Montreal is a major international port linked to more than 140 countries around the world. Thanks to its strategic location, it is a leader in the container trade between Northern Europe and the Mediterranean and the U.S. Midwest. It handles slightly more than 30 percent of all containers moving on that route.

But thanks to its diversification efforts, the Port is now handling more and more containers to and from other parts of the world.

“More and more shipping lines are adopting strategies that include transshipment ports, and this is strongly benefiting trade between Montreal and the rest of the world, and certainly Asia,” said Tony Boemi, Vice-President of Growth and Development for the Montreal Port Authority.

One container in three now moving through the Port is transhipped.

Last year, 17 percent of the container traffic moving through the Port had its point of origin or destination through a port in Asia, up from 15 percent in 2014 and 14 percent in 2012. China accounts for 47 percent of that Asian traffic, followed by India (24 percent) and Malaysia, Vietnam and Pakistan (6 percent each).

The Port also is working to better understand the African market, which now represents about 4 percent of its container market.

New Services

Last April, Mediterranean Shipping Company (MSC) reinforced its presence in the Port and positioned itself for long-term growth in Canada with the introduction of its new Med-Canada Express 2 service, which links Montreal with the carrier’s hubs of Valencia in Spain and Sines in Portugal. The new service complements MSC’s Med-Canada Express 1. MSC also made changes to the rotation of the Canada Express 1 service, adding a new direct call at Gioia Tauro, MSC’s south Italian hub port in the central Med.

In October, Hapag-Lloyd added the 4,045-TEU (20-foot equivalent unit) Quebec Express as the fourth vessel on its weekly St. Lawrence Coordinated Service 2 (AT2), which connects Montreal with major European ports. Previously known as the Longavi, the vessel was renamed for the Province of Quebec as part of Hapag-Lloyd’s tradition of naming ships after the markets it serves.

“The vessel name was chosen to show our close dedication to this trade,” said Wolfgang Schoch, Hapag-Lloyd’s Managing Director for Canada. “Hapag-Lloyd has a longstanding tie to the Province of Quebec and the Montreal Gateway. Our naming of the ship shows our long-term determination to be a relevant player in this trade.
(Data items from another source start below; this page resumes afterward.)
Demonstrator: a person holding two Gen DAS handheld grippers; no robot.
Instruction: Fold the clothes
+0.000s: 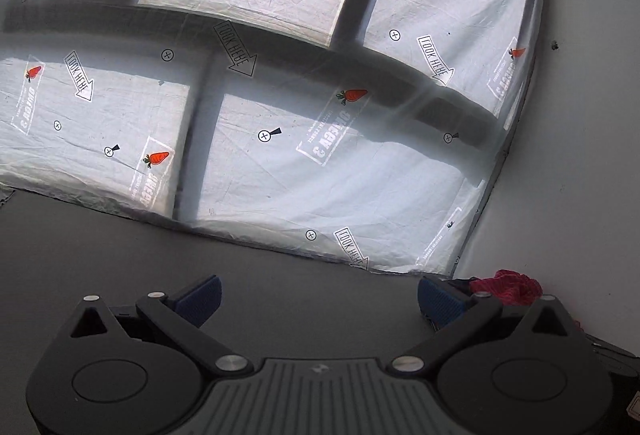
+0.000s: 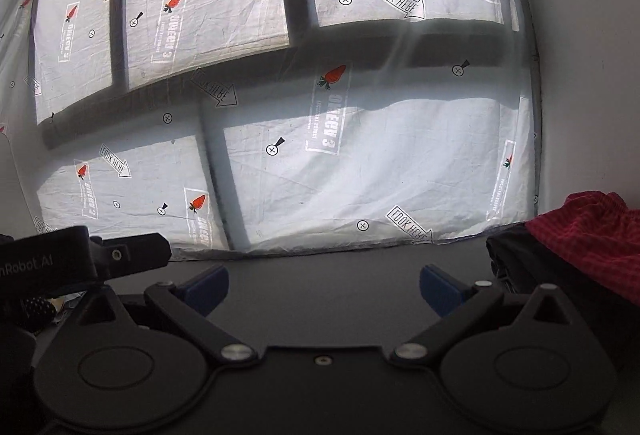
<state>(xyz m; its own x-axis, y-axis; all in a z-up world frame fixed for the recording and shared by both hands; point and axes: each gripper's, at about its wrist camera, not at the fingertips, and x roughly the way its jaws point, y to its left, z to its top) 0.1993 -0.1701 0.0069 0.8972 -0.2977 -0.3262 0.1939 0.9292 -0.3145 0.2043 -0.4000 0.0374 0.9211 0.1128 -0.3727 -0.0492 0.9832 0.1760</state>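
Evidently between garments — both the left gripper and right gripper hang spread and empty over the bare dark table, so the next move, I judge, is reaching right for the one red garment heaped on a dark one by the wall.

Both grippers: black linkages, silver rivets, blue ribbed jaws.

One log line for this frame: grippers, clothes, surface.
left gripper: open, empty | right gripper: open, empty | red garment: untouched, right of grippers | table: dark, bare ahead
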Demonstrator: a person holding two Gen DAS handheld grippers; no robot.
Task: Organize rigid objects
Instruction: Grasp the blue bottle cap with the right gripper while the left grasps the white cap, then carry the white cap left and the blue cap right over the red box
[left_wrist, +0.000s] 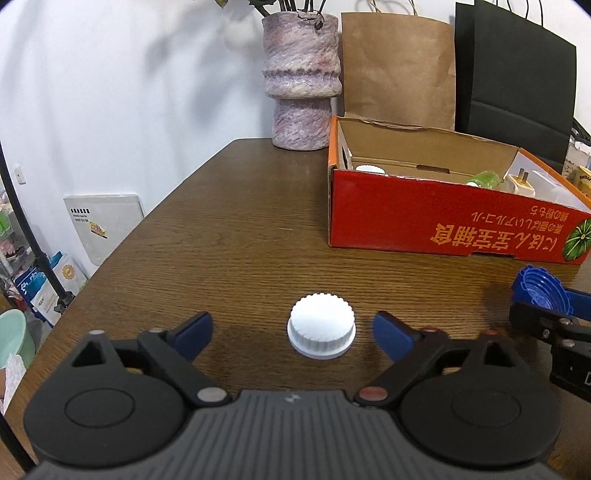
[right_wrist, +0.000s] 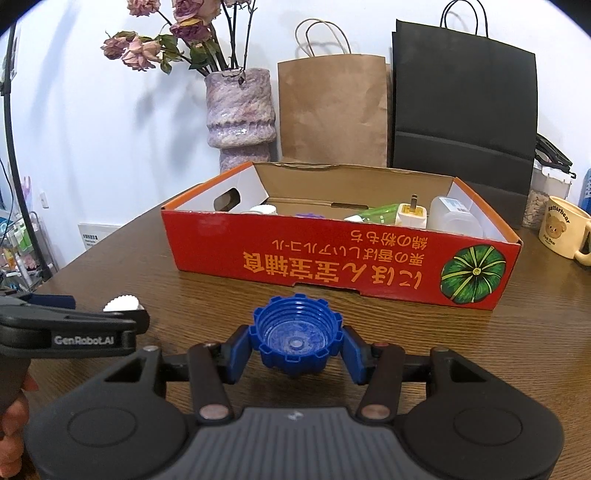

We are also very pleased that the Province of Quebec has dedicated a serious push to its new Maritime Strategy, which to us is an important step in the right direction.”


The Port of Montreal is an economic driver:

• Marine and port activity in Montreal supports more than 16,000 jobs.

• Some $41 billion worth of goods move through the port annually.

• The Port generates $2.1 billion in added value to the Canadian economy

The Port handled a record 32 million tonnes of traffic in 2015, up 5.2 percent over the previous year.

Container traffic increased by 4.1 percent in 2015 to reach 13.1 million tonnes of cargo moved in 1.45 million TEUs (20-foot equivalent unit containers).

Non-containerized general cargo increased by 18.1 percent to total 225,000 tonnes in 2015. The main copper anodes, and over-dimensional cargo such structural components and railway tracks.

Dry bulk traffic increased by 3.6 percent to reach 8.74 million tonnes thanks mainly to an increase in domestic gravel movements and exports of cement to the U.S.

Liquid bulk traffic was up 7.8 percent to 9.97 million tonnes. The increase is explained in part by the drop in the price of oil.